= TASK PROMPT =
Reproduce every record below exactly, with the pictures left out.

[Records excerpted from a collection]

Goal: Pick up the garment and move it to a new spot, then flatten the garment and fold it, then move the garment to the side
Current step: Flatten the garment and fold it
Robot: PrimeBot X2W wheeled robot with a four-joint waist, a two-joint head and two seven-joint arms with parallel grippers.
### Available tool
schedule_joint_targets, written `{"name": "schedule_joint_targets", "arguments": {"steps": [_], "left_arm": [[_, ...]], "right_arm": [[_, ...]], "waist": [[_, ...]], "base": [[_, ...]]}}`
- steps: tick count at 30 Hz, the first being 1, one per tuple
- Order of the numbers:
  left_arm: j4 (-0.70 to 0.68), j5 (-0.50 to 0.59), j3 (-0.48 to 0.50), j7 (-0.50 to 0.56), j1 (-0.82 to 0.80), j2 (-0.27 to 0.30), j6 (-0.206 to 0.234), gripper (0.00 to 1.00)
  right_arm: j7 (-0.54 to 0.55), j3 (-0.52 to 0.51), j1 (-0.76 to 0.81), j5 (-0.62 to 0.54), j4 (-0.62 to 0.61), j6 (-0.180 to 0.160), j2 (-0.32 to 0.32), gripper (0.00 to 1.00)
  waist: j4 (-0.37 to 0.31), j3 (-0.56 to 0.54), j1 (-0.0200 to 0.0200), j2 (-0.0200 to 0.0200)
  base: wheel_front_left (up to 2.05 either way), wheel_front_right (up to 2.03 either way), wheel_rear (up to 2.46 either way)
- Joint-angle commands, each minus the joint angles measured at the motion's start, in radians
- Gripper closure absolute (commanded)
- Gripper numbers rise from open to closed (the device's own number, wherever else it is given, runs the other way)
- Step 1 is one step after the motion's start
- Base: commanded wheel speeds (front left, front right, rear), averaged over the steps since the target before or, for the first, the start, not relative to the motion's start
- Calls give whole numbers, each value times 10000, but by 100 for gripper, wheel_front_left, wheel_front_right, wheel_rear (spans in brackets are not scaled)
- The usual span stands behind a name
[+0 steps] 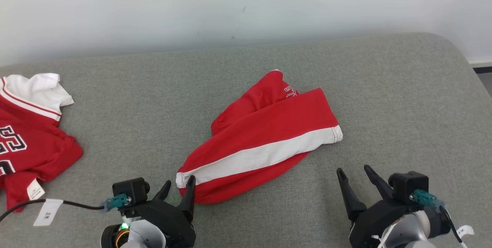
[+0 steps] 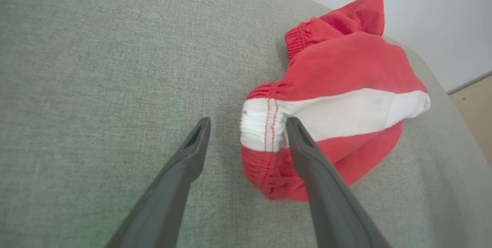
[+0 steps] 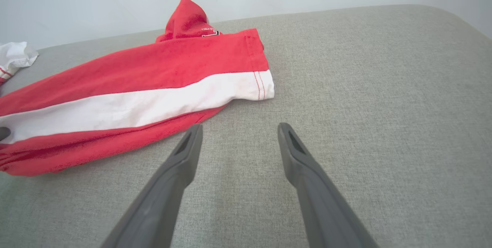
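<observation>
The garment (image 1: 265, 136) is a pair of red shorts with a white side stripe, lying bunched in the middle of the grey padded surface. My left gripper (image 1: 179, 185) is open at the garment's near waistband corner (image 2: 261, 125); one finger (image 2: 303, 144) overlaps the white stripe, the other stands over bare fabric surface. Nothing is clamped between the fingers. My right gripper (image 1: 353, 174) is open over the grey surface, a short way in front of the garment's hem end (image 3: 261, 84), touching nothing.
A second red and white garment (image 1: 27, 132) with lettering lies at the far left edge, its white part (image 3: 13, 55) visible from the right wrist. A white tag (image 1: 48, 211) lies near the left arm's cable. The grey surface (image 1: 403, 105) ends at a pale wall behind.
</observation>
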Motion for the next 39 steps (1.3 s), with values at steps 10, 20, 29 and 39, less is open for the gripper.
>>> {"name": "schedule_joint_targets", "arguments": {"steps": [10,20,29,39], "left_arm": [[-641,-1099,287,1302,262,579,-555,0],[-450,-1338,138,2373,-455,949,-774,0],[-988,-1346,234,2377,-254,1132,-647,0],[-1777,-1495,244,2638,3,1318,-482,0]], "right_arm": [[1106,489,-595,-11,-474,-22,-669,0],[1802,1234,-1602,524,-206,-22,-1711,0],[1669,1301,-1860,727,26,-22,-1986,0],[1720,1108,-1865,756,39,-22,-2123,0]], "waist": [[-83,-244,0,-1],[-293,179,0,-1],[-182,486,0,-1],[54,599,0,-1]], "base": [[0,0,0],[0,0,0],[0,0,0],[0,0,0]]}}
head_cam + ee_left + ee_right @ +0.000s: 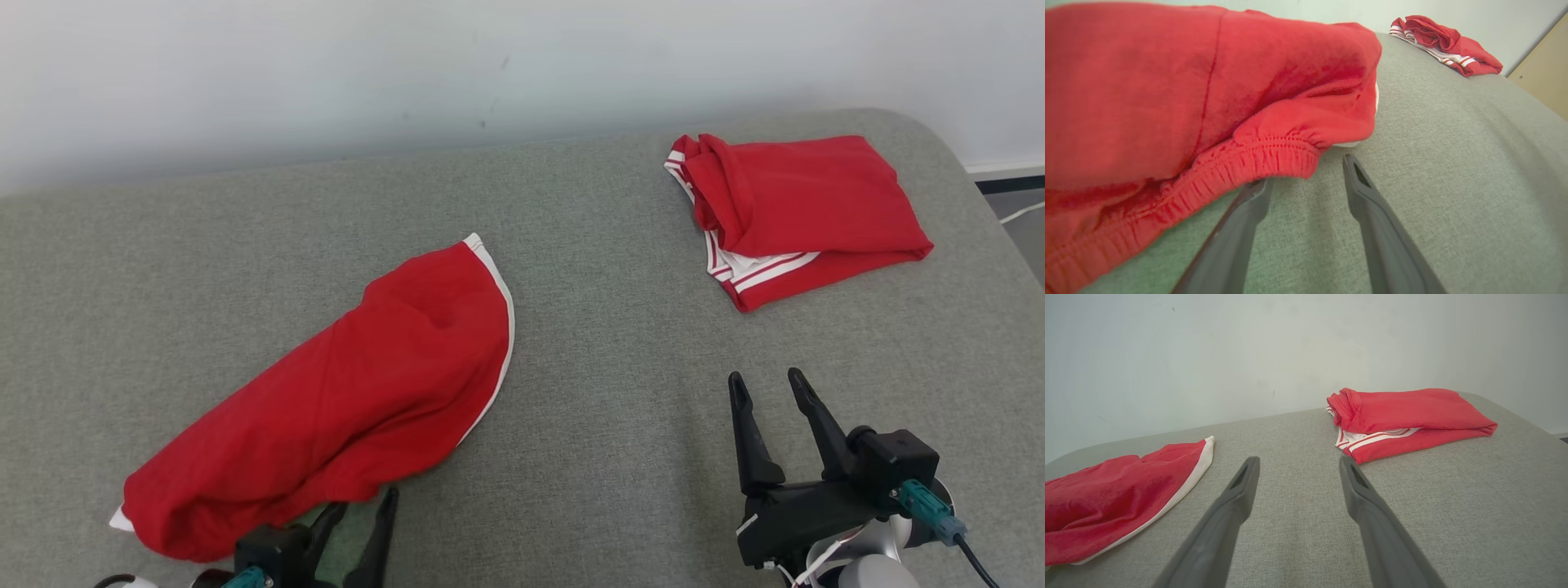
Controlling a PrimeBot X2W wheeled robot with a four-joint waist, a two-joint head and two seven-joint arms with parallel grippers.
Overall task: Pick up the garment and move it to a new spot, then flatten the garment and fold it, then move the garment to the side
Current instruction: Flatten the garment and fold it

= ANSWER SPACE =
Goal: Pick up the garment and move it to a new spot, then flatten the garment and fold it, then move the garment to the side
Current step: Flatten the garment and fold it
Robot: PrimeBot X2W wheeled robot with a four-joint waist, a two-joint head and two seven-joint arms with parallel grippers.
### Available tool
schedule_joint_targets, written `{"name": "schedule_joint_targets", "arguments": {"steps": [_], "left_arm": [[_, ...]], "right_arm": [[_, ...]], "waist": [[_, ...]], "base": [[_, ...]]}}`
- steps: tick count at 30 Hz, the first being 1, one per tuple
- Order of the numbers:
  left_arm: j4 (-0.70 to 0.68), j5 (-0.50 to 0.59), j3 (-0.48 to 0.50), j7 (-0.50 to 0.56), j1 (-0.82 to 0.80), j2 (-0.27 to 0.30), j6 (-0.206 to 0.234), gripper (0.00 to 1.00)
  right_arm: j7 (-0.54 to 0.55), j3 (-0.52 to 0.51), j1 (-0.76 to 0.81), j5 (-0.62 to 0.54), j4 (-0.62 to 0.61), j6 (-0.180 to 0.160), j2 (-0.32 to 0.32), gripper (0.00 to 1.00)
  waist: j4 (-0.37 to 0.31), j3 (-0.56 to 0.54), j1 (-0.0200 to 0.0200), j2 (-0.0200 to 0.0200)
  base: wheel_front_left (up to 2.05 either way), wheel_front_right (up to 2.03 either way), wheel_rear (up to 2.46 either way)
- Joint-angle commands, each minus the joint angles measured at the motion's start, in radians
- Gripper closure absolute (commanded)
- Gripper numbers rise from open to closed (the device's own number, wherever else it is given, runs the other way)
- Step 1 is one step after the motion's start
- Base: commanded wheel speeds (front left, front right, rear), averaged over the steps since the target before or, for the first, the start, not relative to the motion's start
- Calls give whole numbers, each value times 10000, but by 100 for gripper, wheel_front_left, wheel_front_right, wheel_rear (spans in brackets are not scaled)
- The usual span stands behind a name
[+0 steps] 
[+0 steps] 
[+0 steps] 
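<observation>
The garment (image 1: 265, 136) is a pair of red shorts with a white side stripe, lying bunched in the middle of the grey padded surface. My left gripper (image 1: 179, 185) is open at the garment's near waistband corner (image 2: 261, 125); one finger (image 2: 303, 144) overlaps the white stripe, the other stands over bare fabric surface. Nothing is clamped between the fingers. My right gripper (image 1: 353, 174) is open over the grey surface, a short way in front of the garment's hem end (image 3: 261, 84), touching nothing.
A second red and white garment (image 1: 27, 132) with lettering lies at the far left edge, its white part (image 3: 13, 55) visible from the right wrist. A white tag (image 1: 48, 211) lies near the left arm's cable. The grey surface (image 1: 403, 105) ends at a pale wall behind.
</observation>
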Motion for the next 39 steps (1.3 s), with values at steps 10, 20, 29 and 39, less is open for the gripper.
>>> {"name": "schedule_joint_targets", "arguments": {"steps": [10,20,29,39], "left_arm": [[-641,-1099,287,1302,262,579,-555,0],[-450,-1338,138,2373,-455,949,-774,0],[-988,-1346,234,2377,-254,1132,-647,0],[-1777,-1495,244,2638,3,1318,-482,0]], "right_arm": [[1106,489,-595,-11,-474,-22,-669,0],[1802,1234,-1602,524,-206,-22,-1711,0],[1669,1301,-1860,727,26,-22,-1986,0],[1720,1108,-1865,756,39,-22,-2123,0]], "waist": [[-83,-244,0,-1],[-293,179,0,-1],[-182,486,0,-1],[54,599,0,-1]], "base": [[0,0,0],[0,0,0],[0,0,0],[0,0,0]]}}
head_cam + ee_left + ee_right @ +0.000s: 
Controlling a PrimeBot X2W wheeled robot with a four-joint waist, a two-joint head and two seven-joint arms with parallel grippers.
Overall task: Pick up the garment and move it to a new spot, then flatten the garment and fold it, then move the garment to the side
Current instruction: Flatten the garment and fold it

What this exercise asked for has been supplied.